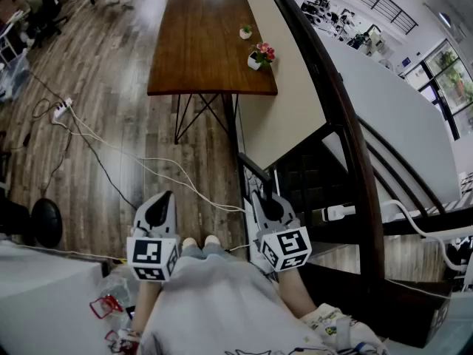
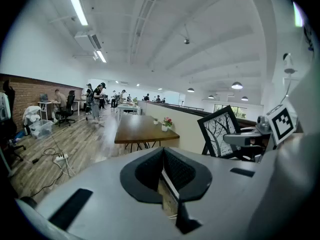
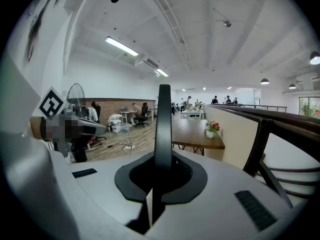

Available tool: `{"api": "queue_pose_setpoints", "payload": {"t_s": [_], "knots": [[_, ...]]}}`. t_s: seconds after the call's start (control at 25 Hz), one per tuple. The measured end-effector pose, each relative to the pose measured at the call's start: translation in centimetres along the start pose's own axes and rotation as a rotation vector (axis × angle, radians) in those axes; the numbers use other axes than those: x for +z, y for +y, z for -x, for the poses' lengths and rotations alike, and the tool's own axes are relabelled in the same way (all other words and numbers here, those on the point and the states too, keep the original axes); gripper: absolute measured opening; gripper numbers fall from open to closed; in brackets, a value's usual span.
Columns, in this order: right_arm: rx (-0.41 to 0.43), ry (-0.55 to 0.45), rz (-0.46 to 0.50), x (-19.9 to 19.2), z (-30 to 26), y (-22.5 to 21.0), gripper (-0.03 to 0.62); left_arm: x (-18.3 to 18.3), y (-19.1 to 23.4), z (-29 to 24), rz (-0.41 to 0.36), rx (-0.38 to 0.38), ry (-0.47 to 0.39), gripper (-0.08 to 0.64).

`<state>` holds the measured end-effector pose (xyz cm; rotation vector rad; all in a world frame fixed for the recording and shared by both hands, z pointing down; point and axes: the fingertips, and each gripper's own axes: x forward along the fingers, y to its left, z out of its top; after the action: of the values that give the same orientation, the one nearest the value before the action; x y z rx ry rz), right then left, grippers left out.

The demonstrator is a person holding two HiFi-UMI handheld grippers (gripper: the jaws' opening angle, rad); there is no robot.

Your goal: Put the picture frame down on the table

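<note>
The picture frame (image 2: 220,132) is black with a bare-tree print, and it shows tilted at the right of the left gripper view. My right gripper (image 3: 162,170) is shut on it, so in the right gripper view the frame (image 3: 164,126) is a black upright bar seen edge-on between the jaws. In the head view the right gripper (image 1: 270,207) is held low, by the wall below the railing. My left gripper (image 1: 160,211) is beside it, shut and holding nothing (image 2: 165,168). The brown wooden table (image 1: 207,50) stands well ahead of both.
Pink flowers in a white pot (image 1: 260,55) and a smaller pot (image 1: 245,31) stand by the table's right edge. A dark railing (image 1: 336,109) runs along the right. White cables and a power strip (image 1: 62,109) lie on the wood floor. People sit and stand at far desks (image 2: 95,101).
</note>
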<state>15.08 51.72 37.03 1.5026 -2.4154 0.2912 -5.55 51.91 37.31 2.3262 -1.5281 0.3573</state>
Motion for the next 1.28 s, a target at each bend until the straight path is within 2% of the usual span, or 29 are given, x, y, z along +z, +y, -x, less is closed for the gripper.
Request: {"api": "queue_pose_setpoints", "payload": {"t_s": [0.36,0.72,1.28], "knots": [[0.032,-0.023,-0.007,-0.7,0.3,-2.5,0.008,-0.2,-1.5,-1.0,0.009,0.057,-0.012,0.005],[0.041,0.000,-0.049,-1.8,-2.3,-3.8,0.008,-0.1,-0.7,-3.8,0.011,0.048,0.011,0.005],[-0.021,0.026,-0.089,1.8,-17.9,-6.6,0.008,6.5,10.0,-16.2,-0.042,-0.023,0.011,0.005]]}}
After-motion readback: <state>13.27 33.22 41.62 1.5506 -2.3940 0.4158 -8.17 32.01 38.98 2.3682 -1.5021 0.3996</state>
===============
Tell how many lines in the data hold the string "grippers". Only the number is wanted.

_Answer to the exercise_
2